[Task requirements]
Somewhere below are a line with "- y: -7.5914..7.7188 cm" and a later line with "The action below". Output exactly those lines and all lines between them.
+++ Supplied material
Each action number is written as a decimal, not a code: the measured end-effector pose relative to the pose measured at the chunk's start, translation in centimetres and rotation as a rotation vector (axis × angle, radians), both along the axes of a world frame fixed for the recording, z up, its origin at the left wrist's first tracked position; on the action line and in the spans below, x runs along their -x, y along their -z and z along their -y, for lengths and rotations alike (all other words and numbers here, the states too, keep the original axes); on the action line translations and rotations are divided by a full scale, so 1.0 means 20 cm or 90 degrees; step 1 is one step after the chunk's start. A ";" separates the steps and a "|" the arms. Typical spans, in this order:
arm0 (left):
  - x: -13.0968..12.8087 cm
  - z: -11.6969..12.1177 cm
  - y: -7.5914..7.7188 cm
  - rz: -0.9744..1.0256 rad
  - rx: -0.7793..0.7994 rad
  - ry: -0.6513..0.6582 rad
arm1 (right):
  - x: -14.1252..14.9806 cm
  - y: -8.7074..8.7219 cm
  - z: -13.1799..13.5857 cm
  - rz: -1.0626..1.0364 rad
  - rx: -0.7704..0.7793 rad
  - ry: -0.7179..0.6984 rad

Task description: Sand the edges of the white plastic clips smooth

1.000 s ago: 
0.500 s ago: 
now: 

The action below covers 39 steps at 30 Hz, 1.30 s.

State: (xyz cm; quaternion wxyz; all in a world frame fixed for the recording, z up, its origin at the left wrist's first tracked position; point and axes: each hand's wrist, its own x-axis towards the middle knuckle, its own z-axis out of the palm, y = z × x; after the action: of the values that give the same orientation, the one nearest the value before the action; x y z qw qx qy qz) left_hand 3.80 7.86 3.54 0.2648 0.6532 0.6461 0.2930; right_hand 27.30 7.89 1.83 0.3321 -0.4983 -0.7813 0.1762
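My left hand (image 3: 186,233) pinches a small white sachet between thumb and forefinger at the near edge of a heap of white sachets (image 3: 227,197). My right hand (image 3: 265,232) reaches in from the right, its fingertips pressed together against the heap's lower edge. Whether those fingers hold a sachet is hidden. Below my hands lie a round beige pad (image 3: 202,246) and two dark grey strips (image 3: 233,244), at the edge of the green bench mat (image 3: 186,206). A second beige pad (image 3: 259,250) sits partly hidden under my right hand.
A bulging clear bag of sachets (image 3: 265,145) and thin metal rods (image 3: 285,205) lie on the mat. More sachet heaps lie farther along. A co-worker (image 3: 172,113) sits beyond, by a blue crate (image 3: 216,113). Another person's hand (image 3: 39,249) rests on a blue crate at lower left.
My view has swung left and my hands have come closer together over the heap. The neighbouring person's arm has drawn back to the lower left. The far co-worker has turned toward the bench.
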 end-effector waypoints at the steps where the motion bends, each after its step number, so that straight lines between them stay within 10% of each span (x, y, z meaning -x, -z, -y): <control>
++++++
[Task answer]
  - y: -7.5914..7.7188 cm
  - rz: -0.9744..1.0256 rad
  - rx: -0.7793..0.7994 rad
  - ry: -0.6513..0.6582 rad
arm1 (right):
  - x: -14.1252..14.9806 cm
  - y: -8.7074..8.7219 cm
  - z: -13.1799..13.5857 cm
  - rz: -1.0626..1.0364 rad
  - rx: -0.7704..0.7793 rad
  - ry: -0.7179..0.6984 rad

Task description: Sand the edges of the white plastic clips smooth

1.000 s ago: 
0.500 s ago: 
now: 

The action below covers 39 steps at 30 Hz, 1.30 s.

The exercise is finished and nothing remains.